Ecclesiastes 7:18It is good that you should take hold of this, and from that withhold not your hand, for the one who fears God shall come out from both of them.
What does he mean by take hold of this and don’t withhold your hand from that?
He’s asking us to learn from the two extremes in verses 16 and 17.
The ultra-righteous person thinks he can protect himself by his righteousness, but he can’t.
So then he gives up on righteousness entirely and pursues a life of ultra-wickedness. But that doesn’t work out either.
What’s the solution then? To avoid both errors and fear God!
Charles Bridges explains the fear of God like this: “The fear of the Lord . . . is that affectionate reverence by which the child of God bends himself humbly and carefully to his Father’s law.” [4]
Don’t try to manipulate God by your righteousness. Don’t complain and grumble when you do everything right and still suffer wrong. Fear the Lord. He’s in charge, not you.
Don’t throw your hands up in the air and pursue a life of wickedness. Just because the wicked often prosper doesn’t mean wickedness is right.
The story is told of an American farmer who wrote to the editor of his local newspaper, who was a Christian: “In defiance of your God I plowed my fields this year on Sunday, I disked and fertilized them on Sunday, I planted them on a Sunday, I cultivated them on Sunday, and I reaped them on Sunday.

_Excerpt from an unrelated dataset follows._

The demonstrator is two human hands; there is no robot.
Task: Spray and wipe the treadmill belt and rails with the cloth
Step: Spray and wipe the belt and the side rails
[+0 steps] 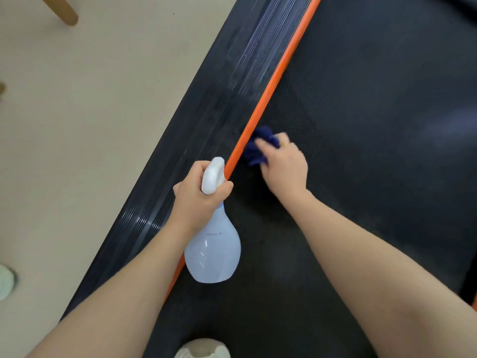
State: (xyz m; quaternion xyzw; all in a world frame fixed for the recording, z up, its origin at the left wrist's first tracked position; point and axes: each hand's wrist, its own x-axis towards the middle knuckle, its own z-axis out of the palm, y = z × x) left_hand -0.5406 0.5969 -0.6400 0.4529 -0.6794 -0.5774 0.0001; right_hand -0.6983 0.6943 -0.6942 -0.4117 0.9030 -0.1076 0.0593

This October I had the biggest crop I have ever had. How do you explain that?”
The editor published the letter with a footnote that said, “God does not always settle all His accounts in October.” [5]
Just because the wicked sometimes do well in this life doesn’t mean they will ultimately.
If you want things to go well in your life, don’t start by trying to control God with your good behavior. Start by fearing Him.
And you just might find that fearing God—pursuing a life of genuine righteousness—actually leads to blessing under the sun.
One thing you might have noticed already in this passage is how the Preacher uses the word “wisdom” as a synonym for “righteousness.”
In v. 16 he uses the words righteous and wise interchangeably, and then in v. 17 he does the same thing with the words wicked and fool.
With that in mind, look at...
Ecclesiastes 7:19—Wisdom gives strength to the wise man more than ten rulers who are in a city.
This verse almost seems to contradict everything we’ve already said.
The Preacher says wisdom—or you could say, righteousness—will protect you better than ten kings in a city.
But in verse 15 he already said the righteous die just like the wicked.
That’s why we said the pursuit of righteousness under the sun is a dead end. It cannot protect you.
To understand what the Preacher is getting in verse 19, we need to consider the second reason why the pursuit of righteousness under the sun is a dead end.
It’s a dead end because…

2) Your Righteousness Cannot PERFECT You.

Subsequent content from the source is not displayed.